Acórdão nº 22/09.6ZRCBR-E.C1 de Court of Appeal of Coimbra (Portugal), 11 de Outubro de 2017
Magistrado Responsável | JORGE FRAN |
Data da Resolução | 11 de Outubro de 2017 |
Emissor | Court of Appeal of Coimbra (Portugal) |
ACORDAM NA SECÇÃO CRIMINAL DO TRIBUNAL DA RELAÇÃO DE COIMBRA O Ministério Público, na Comarca de Viseu, deduziu despacho de acusação contra os arguidos A...
e B... , imputando-lhes a prática em autoria material e sob a forma continuada, de um crime de lenocínio, p.p. pelo artigo 170º n.º1 do Código Penal e, após a entrada em vigor da Lei 589/2007 de 4/9, p.p. pelo artigo 169º n.º1 e artigo 30º n.º2 do Código Penal.
O arguido requereu a abertura de instrução, tendo sido proferido em 14-11-2014, pelo Mmª Juiz de Instrução despacho de pronúncia, imputando aos arguidos a prática um crime de lenocínio p.p. pelo artigo 170º n.º1 do Código Penal e, após a entrada em vigor da Lei 589/2007 de 04-09, p.p. pelo artigo 169º n.º1 do Código Penal.
Ao abrigo do disposto no artigo 7º n.º1 e 8º da Lei n.º 5/2002 de 11 de Janeiro, o Ministério Público aquando a dedução de acusação procedeu à liquidação do património do arguido A...
de forma a apurar o montante de €223,200,00, requerendo que seja o mesmo declarado perdido a favor do Estado.
Por despacho proferido em 20/1/2015, a Mmª Juiza de Instrução determinou o arresto dos bens indicados pelo Ministério Publico, na sequência do montante liquidado, ao abrigo do disposto nos artigos 391º n.º2 e 393º n.º1 do Código de Processo Civil, artigo 228º do Código de Processo Penal e artigo 7º n.º1 da lei 5/2002 de 11/1.

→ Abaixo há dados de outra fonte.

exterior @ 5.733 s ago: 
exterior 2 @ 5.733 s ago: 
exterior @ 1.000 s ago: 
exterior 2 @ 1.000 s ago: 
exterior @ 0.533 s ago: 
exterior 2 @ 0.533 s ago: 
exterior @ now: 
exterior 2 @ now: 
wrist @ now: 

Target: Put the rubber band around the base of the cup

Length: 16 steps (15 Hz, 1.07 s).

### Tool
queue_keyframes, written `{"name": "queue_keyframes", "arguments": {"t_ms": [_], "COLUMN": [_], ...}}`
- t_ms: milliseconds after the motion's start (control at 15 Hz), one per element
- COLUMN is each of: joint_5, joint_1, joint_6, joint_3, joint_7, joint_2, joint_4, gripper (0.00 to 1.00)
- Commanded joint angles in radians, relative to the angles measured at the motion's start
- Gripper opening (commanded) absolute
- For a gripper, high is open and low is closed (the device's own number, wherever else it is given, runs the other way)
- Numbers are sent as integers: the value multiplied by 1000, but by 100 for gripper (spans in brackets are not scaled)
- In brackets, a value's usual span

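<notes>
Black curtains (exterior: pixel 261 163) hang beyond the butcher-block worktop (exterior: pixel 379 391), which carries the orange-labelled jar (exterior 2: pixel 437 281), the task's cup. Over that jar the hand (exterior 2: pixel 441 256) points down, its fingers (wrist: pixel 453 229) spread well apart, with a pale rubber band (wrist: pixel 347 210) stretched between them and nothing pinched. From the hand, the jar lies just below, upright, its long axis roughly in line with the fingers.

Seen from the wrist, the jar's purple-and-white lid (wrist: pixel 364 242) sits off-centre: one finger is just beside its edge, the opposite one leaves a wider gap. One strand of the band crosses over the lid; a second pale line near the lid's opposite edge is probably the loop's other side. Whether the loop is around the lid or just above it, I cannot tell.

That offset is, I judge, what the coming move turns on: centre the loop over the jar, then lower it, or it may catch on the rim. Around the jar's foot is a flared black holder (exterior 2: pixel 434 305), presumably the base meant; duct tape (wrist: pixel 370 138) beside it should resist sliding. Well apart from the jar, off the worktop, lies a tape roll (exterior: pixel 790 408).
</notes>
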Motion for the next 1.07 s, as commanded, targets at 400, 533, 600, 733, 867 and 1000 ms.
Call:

Inconformado, o referido arguido A... interpôs o presente recurso, que motivou, concluindo nos seguintes termos: 1.ª- Como é sabido, a Lei nº 5/2002 “estabelece um regime especial de perda de bens a favor do Estado”, que consiste na presunção iuris tantum da origem ilícita dos bens de pessoas condenadas pela prática de certos crimes (descritos no art. 1º), com vista a proporcionar o confisco das presumidas vantagens de suposta atividade criminosa anterior; 2.ª -Trata-se sem dúvida de uma verdadeira e própria presunção, pela qual certo facto, desconhecido e não comprovado (a ilicitude da origem de certo património), é inferido de outros factos, conhecidos e comprovados; 3.ª-Neste regime o que mais tem alarmado (com razão) a doutrina quando olha para este regime especial é a possível inconstitucionalidade das normas que “invertem o ónus da prova” (arts. 7 e 9 da Lei nº 5/2002), impondo ao arguido a prova da “congruência” do seu património (a prova da licitude dos seus bens e rendimentos que, o Ministério Público indicou na liquidação que tiver feito; 4.ª - O que sempre constitui um atentado ao basilar privilégio de que goza o arguido, em processo penal, de não ter de contribuir para a sua incriminação, para além de também ofender outros princípios básicos, como por exemplo o da presunção de inocência e o do in dubio pro reo; 5.ª- Por isso, sempre terá que ser assegurado um processo equitativo, no sentido de a dita “liquidação” feita pelo Ministério Público, permitir ao arguido exercer o seu direito de defesa e o contraditório (tanto mais que sobre ele recaí um ónus de prova, apesar da sua duvidosa constitucionalidade); 6.ª- Isto significa que, a liquidação do montante apurado como devendo ser arrestado e mais tarde perdido a favor do Estado (art. 8 nº 1 da Lei nº 5/2002) - tal como a posterior (se for o caso) condenação a declarar o valor que deve ser perdido (art. 12 nº 1 da mesma lei) - que assenta num “juízo de prognose para o passado terá de ser feita com recurso a factos concretos e objetivos, descrevendo o respetivo património global do arguido, bem como o valor da parte que é congruente com o seu rendimento lícito, de modo a perceber-se que é a diferença entre um e outro (a diferença entre o valor do património global e o valor do património lícito) que se presume constituir vantagem da atividade criminosa, ou seja, o tal património incongruente (art. 7 nº 1 da mesma lei).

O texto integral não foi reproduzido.